“The definitive history of the Chipko Movement” RAMACHANDRA GUHA
In India, modern environmentalism was inaugurated by the Chipko Movement, which began in 1973. Because it was led by Gandhians, included women participants, occurred in “spiritual” Himalayan regions, and used innovatively non-violent techniques of protest, it attracted international attention.
It also led to a major debate on Indian forest policy and the destructive consequences of commercialisation. Because of Chipko, clear-felling was stopped and India began to pay attention to the needs of an ecological balance which sustained forests and the communities within them. In academic and policy-making circles it fuelled a wider debate on sustainable development – on whether India could afford to imitate the West’s resource-intensive and capital-intensive ways of life.

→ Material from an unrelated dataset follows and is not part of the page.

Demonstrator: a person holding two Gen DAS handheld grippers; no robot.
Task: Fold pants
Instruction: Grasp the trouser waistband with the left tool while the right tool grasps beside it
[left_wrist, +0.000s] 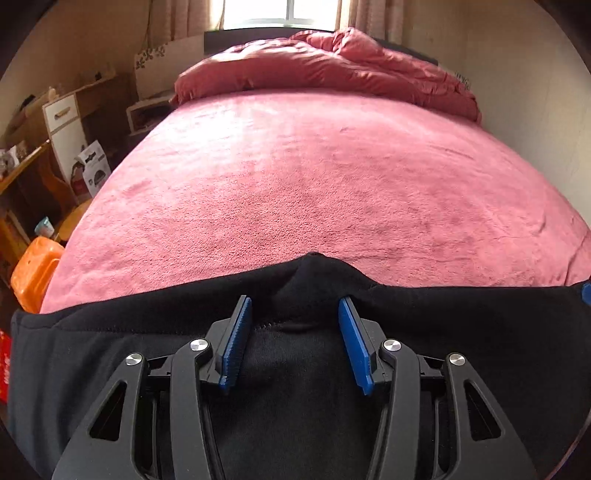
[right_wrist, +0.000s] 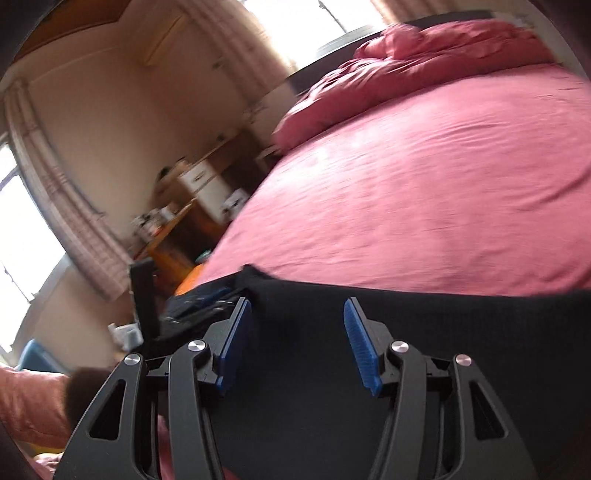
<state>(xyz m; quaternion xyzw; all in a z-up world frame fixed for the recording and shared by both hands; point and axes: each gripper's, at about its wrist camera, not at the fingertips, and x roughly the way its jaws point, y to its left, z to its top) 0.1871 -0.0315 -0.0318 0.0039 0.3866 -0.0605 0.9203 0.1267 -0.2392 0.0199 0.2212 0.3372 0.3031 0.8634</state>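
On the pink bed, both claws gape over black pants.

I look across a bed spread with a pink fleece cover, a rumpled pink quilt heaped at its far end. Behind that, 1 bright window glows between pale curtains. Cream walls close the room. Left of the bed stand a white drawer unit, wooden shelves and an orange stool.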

Chipko’s historians have hitherto focused on its two major leaders, Chandi Prasad Bhatt and Sunderlal Bahuguna. The voices of “subalterns” – ordinary men and women such as Gaura Devi who made Chipko what it was – have not been recorded. Shekhar Pathak has lived in their valleys, studied the landscapes, talked to protesters and communities, and trawled local newspapers of the time. He shows that in leadership and ideology Chipko was diverse and never a singular Gandhian movement.

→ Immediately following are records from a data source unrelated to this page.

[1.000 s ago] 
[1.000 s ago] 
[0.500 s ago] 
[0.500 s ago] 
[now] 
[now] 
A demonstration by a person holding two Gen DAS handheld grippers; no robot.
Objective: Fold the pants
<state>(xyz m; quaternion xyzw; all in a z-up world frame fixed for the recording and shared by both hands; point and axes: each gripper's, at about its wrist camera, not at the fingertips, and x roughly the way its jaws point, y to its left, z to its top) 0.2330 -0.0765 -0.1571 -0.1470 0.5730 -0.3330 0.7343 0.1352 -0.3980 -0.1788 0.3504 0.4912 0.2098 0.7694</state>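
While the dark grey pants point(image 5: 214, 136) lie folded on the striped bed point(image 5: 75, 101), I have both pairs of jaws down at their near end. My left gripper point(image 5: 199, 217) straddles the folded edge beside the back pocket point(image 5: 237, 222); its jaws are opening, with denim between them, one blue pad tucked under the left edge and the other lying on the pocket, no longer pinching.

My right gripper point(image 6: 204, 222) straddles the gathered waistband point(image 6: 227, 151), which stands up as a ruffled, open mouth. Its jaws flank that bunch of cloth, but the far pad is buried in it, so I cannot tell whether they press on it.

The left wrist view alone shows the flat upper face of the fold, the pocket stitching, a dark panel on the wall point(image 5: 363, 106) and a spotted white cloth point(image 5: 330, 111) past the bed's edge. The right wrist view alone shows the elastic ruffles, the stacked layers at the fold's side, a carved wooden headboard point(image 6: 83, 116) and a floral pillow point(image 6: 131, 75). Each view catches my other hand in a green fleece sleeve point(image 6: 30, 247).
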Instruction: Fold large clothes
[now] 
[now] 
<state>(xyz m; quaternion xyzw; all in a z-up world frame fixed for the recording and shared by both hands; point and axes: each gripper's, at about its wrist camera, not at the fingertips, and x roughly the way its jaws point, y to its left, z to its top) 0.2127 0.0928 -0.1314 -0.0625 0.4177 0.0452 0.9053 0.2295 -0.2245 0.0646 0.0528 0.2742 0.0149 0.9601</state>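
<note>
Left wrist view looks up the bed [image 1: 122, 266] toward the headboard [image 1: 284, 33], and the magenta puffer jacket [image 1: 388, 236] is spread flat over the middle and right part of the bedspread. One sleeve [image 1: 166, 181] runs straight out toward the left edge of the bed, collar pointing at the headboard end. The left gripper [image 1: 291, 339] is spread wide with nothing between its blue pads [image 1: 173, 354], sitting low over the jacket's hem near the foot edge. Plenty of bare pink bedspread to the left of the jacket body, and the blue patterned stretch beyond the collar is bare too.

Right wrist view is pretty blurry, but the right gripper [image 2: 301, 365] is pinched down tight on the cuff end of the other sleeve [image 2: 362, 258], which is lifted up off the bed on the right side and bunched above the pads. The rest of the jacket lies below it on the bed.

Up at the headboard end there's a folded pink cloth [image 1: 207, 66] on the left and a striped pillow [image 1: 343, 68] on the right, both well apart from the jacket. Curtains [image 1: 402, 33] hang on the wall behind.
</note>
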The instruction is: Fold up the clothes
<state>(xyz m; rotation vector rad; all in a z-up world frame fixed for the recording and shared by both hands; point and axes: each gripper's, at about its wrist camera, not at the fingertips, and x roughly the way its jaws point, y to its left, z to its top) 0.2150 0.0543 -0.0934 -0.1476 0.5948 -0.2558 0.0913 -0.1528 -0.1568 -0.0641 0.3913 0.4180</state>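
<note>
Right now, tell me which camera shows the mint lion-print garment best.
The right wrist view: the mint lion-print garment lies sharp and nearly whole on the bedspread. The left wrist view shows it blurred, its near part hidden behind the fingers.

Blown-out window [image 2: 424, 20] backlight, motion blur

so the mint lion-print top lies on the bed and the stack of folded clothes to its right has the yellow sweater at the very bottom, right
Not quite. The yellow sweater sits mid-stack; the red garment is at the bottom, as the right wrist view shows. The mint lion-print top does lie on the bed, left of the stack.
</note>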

Every scholar and serious student of Indian environmentalism will need to engage with the empirical richness and analytic solidity of this path-breaking book.
SHEKHAR PATHAK has travelled to virtually every hamlet of Kumaon and Garhwal, and his knowledge of the Himalaya is widely acknowledged to be encyclopaedic. He is an indefatigable mountain-walker who has been traversing 1100 kilometres on foot once every decade, starting in the village of Askot on the Nepal border in the east and ending in Arakot in Himachal Pradesh. He established the People’s Association for Himalaya Area Research (PAHAR) in 1983 and is the author, with Uma Bhatt, of Asia ki Peeth Per (On Asia’s Back), a biography of the Himalayan explorer Pandit Nain Singh Rawat. He has published numerous pamphlets and several issues of the journal Pahar over the years. He has also been a professor of History at Kumaun University, Nainital, and Fellow at the Centre for Contemporary Studies, Nehru Memorial Museum and Library, New Delhi.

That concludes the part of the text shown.